Это понравилось – и Меник громко расхохотался. На мертвенном лике Гигиенонта промелькнуло что-то, напоминающее улыбку. Молодой виноторговец, мечтающий разбогатеть, хлопнул мясистыми ладонями.
– Эй, малый! – крикнул он рабу. – Принеси нам две запечатанные амфоры и гидрию с водою! Почтенная компания умирает от жажды! При этих словах он бросил косой взгляд в сторону двух мужей, стоявших поодаль у борта. Старший из них, высокий, уже немолодой мужчина, с умным подвижным лицом, украшенным остроконечной бородкой, был одет просто, но в добротную ткань. Он успевал смотреть в морскую даль, чутко вслушиваться в разговоры гераклеотов и что-то говорить своему собеседнику, тыкая в его сторону сухими длинными пальцами и выразительно играя косматыми бровями. Тот кивал головой и делал записи на вощеной дощечке.
– Теперь сложи все цифры, и мы получим общий расход. Совет потребует отчета!
– Сейчас подсчитаю, господин!
Пока секретарь производил подсчет, мужчина обратил острый взгляд в сторону купцов. До его ушей донеслось приказание Меника, после которого раб, одетый в грязную дерюгу, принес вино и посуду.
– Вот, погляди, Матрий, – заметил мужчина, скривившись презрительно, – пример дурного тона!

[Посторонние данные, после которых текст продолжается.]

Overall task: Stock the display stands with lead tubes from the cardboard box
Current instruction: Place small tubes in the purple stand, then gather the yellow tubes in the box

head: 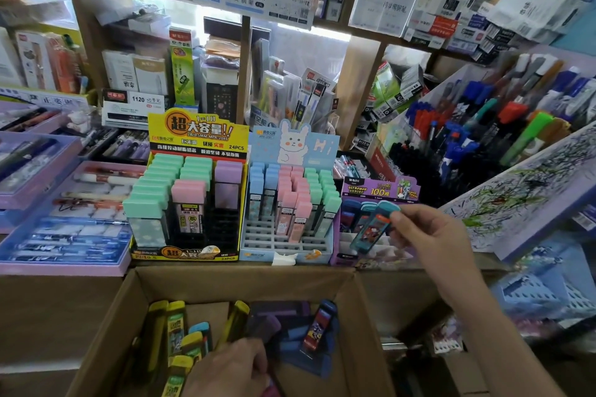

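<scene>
A wooden shelf [380, 264] carries three display stands side by side, touching: a yellow stand [193, 145] on the left, a pale blue stand [287, 251] in the middle, a purple stand [380, 190] on the right. Purple pen trays [64, 264] lie just left of them.

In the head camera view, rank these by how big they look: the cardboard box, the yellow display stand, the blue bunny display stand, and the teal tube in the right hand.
1. cardboard box, though it is nearest the camera
2. yellow display stand
3. blue bunny display stand, close to the yellow one
4. teal tube, held by the right hand
</scene>
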Action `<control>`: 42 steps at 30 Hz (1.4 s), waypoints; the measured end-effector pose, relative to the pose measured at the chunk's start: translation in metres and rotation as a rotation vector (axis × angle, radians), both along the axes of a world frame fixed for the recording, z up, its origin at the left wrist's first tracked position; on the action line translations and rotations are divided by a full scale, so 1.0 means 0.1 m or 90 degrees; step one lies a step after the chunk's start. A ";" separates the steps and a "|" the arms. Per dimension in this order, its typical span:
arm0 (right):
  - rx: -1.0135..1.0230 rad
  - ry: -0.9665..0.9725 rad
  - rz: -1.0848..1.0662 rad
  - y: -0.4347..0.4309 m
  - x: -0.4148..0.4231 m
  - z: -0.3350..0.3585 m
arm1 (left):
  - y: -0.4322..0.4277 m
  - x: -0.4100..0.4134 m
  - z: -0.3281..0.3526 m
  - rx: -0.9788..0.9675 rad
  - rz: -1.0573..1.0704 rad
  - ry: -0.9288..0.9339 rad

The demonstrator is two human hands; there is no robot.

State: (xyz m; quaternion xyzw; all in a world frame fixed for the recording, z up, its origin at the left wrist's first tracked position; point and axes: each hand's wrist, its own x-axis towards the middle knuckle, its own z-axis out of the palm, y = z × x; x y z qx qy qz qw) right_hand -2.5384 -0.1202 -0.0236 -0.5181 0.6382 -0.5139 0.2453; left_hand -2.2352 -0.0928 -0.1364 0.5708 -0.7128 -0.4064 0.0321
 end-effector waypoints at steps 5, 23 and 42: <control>-0.057 0.084 -0.057 -0.16 -0.16 0.04 | 0.02 0.00 0.08 0.001 -0.020 0.039; -0.032 0.156 -0.029 -0.36 -0.15 -0.18 | 0.01 -0.04 0.20 0.010 -0.023 -0.032; 0.088 0.161 0.044 0.13 0.69 -0.52 | 0.02 0.00 0.10 0.006 0.042 -0.044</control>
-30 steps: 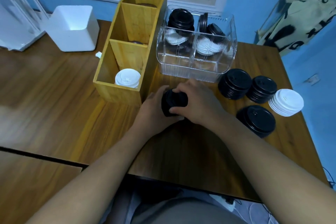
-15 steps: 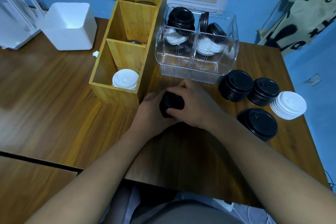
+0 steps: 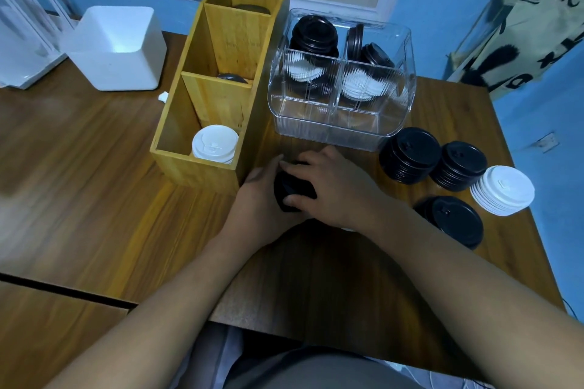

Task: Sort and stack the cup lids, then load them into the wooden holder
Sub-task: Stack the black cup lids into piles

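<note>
Black cup-lid stack (image 3: 294,191): sits low over the table (image 3: 94,199), just right of the wooden holder's (image 3: 196,170) near end, clasped between both hands. Left hand (image 3: 262,199) cups its left side, fingers wrapped against it. Right hand (image 3: 331,189) lies over the top, thumb on the near edge, fingers curled over the far rim. Step judged: squaring the stack before loading. Next move calls for a lift and a level lowering into a compartment, probably the middle one, where a dark lid (image 3: 232,77) shows; the near compartment holds white lids (image 3: 215,144). Further out: clear bin (image 3: 341,133) of mixed lids beyond; loose black stacks (image 3: 409,155) and a white stack (image 3: 502,189) at right, not yet loaded.
</note>
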`<state>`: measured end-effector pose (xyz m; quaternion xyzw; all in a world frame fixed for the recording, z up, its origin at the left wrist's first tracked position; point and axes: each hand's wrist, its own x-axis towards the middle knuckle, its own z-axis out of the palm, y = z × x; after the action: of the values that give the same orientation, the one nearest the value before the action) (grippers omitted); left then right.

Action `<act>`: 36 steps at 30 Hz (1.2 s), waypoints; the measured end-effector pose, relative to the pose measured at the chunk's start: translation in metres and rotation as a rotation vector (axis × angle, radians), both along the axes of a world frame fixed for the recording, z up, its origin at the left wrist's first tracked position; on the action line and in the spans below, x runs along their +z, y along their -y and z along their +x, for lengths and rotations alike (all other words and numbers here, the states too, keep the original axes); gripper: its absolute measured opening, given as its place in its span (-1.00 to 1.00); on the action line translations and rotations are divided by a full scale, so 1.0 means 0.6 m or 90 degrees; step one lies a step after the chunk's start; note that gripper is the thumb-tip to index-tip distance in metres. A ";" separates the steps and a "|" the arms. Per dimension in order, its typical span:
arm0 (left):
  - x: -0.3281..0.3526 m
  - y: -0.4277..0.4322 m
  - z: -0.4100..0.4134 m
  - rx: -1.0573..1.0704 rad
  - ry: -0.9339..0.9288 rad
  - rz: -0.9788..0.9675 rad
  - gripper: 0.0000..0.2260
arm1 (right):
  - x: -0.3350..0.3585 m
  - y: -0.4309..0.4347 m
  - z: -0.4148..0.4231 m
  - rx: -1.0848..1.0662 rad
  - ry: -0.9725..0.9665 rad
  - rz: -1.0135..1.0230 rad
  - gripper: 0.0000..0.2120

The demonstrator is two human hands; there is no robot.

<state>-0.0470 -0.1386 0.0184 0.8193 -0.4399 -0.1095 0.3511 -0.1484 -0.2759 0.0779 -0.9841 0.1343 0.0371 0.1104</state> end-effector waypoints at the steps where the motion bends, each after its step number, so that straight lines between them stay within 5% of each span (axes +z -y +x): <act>1: 0.000 0.000 -0.001 -0.001 0.001 0.000 -0.03 | 0.000 0.003 0.002 0.002 0.000 -0.006 -0.34; 8: -0.005 -0.002 0.000 -0.052 -0.006 -0.030 0.01 | 0.021 0.006 -0.002 -0.004 0.013 0.067 -0.24; 11: -0.002 -0.002 0.001 -0.049 0.023 -0.043 -0.14 | 0.070 0.047 0.003 -0.049 0.138 0.163 -0.52; 13: -0.003 -0.002 0.002 -0.044 0.033 -0.027 -0.13 | 0.106 0.099 0.020 -0.134 0.273 0.111 -0.71; 17: -0.001 -0.002 0.002 -0.045 0.020 -0.017 -0.12 | 0.154 0.214 0.082 -0.321 0.392 0.054 -0.78; 26: 0.005 -0.003 0.006 -0.049 0.007 -0.020 -0.13 | 0.134 0.287 0.179 -0.491 0.244 0.077 -0.69; 36: 0.000 -0.001 0.007 -0.051 0.025 -0.020 -0.12 | 0.141 0.142 0.012 -0.459 0.560 0.486 -0.70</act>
<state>-0.0430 -0.1381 0.0183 0.7973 -0.4811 -0.1008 0.3504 -0.1412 -0.3612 0.1623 -0.6935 0.3739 -0.3603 0.4994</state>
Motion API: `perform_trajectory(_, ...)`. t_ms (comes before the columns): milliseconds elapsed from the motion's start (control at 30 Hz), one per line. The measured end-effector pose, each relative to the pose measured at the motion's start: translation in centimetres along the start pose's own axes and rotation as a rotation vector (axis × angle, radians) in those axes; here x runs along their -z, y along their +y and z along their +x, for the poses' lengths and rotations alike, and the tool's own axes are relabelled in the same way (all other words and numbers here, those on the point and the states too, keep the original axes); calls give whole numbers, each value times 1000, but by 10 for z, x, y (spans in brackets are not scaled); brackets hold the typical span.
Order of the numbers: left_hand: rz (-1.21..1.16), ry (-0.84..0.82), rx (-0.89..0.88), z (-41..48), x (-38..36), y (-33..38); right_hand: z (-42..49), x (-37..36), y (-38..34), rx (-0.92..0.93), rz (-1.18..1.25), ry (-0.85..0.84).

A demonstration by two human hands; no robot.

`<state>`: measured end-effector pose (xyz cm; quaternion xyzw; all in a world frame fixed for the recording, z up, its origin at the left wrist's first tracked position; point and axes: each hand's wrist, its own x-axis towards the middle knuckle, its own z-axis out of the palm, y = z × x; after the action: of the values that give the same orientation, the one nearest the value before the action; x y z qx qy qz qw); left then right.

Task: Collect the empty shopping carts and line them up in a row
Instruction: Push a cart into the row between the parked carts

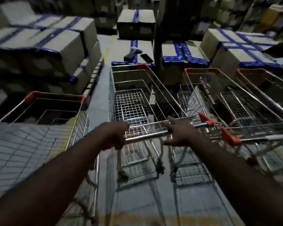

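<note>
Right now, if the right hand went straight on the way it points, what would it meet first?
Probably the wire rear panel of the middle shopping cart, just past its handle; depth is unclear.

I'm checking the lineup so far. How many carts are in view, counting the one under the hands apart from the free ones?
Cart under the left hand and right hand: 1
Free carts: 3
Total: 4
</note>
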<state>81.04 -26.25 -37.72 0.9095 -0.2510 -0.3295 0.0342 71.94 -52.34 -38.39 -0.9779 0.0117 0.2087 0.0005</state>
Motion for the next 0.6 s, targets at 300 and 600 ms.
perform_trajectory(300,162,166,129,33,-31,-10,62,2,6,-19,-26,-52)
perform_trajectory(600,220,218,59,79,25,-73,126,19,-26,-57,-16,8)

Хозяин облачен в греческую ткань и угощает друзей красным вином, а его раб одет в рубище, истощен, как узник из городской тюрьмы, и покрыт насекомыми. Уважающий себя эллин покраснел бы, узрев таким своего раба!

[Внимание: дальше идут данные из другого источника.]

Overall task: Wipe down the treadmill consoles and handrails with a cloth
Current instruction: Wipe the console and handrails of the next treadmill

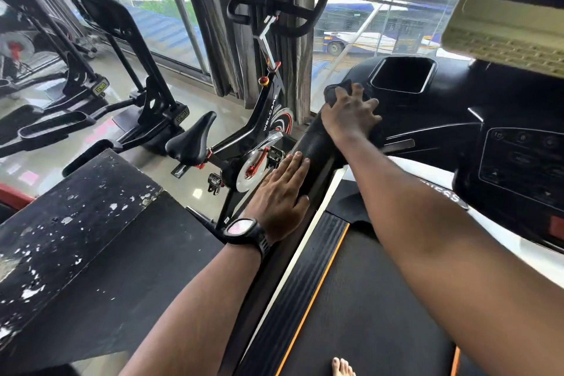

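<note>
Toes (343, 366) rested on the belt (366, 299). My left hand (280, 192) lay flat on the handrail (314, 143). My right hand (348, 113), fingers splayed, pressed the cloth (334, 91) onto the console (457, 107) corner. It seemed soft, light and prone to bunching, best held under a flat palm.

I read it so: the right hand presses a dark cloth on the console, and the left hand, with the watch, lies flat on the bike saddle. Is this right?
Not quite. In the head view the left hand lies flat on the treadmill handrail, not on the saddle. The right hand does press the cloth on the console.
</note>
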`<state>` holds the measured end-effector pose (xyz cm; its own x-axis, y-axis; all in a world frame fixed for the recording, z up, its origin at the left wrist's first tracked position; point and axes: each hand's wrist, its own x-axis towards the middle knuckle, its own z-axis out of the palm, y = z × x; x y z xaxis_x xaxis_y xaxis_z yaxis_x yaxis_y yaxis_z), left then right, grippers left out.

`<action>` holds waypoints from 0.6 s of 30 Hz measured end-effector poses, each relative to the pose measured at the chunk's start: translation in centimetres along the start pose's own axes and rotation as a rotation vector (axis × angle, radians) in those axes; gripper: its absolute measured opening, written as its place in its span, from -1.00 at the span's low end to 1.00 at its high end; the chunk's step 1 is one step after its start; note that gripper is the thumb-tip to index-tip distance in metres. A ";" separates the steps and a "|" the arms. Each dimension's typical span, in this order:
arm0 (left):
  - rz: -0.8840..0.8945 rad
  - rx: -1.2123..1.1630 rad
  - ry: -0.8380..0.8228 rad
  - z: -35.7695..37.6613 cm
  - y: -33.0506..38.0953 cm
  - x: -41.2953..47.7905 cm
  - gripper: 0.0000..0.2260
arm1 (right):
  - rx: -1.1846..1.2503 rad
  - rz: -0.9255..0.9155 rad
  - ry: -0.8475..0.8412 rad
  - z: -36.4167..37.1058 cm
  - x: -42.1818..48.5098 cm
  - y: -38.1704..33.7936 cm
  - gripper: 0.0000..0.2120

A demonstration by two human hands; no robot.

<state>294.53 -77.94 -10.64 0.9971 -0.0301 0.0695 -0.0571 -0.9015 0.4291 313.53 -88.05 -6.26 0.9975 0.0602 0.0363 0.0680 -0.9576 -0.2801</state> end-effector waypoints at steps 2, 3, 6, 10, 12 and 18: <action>-0.002 0.002 -0.007 -0.1 0.1 0.1 -0.36 | -0.043 -0.142 0.034 0.4 -1.0 0.6 -0.53; -0.002 0.003 -0.003 -0.1 0.1 0.1 -0.35 | -0.055 -0.215 0.026 0.2 -0.6 1.1 -0.54; 0.006 -0.005 0.006 -0.1 0.1 0.0 -0.36 | -0.016 -0.163 -0.056 -1.2 2.1 2.6 -0.51; 0.009 -0.003 0.014 -0.1 0.0 0.1 -0.37 | 0.003 0.035 0.018 -0.3 0.1 1.7 -0.47; 0.017 0.008 0.024 0.0 0.0 0.2 -0.37 | -0.046 -0.007 0.052 0.6 -2.8 1.0 -0.47; 0.028 0.015 0.043 0.1 0.0 0.2 -0.38 | -0.288 -0.119 0.167 1.0 -6.1 6.3 -0.51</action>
<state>294.77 -77.96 -10.69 0.9921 -0.0368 0.1202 -0.0836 -0.9069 0.4130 307.86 -94.13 -9.22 0.9645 0.1525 0.2156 0.1524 -0.9882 0.0168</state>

Секретарь в знак полного понимания склонил голову, продолжая считать, причем шевелил губами, как школьник, решающий трудную задачу.
– Да, – продолжал хозяин, поднимая глаза вверх, – сколько величия в слове «метрополия», сколько невидимых, но крепких нитей протянуто между Гераклеей и священным городом Ольвией! Но никогда не следует забывать, что между ними лежит огромное и свирепое море! И это не случайно!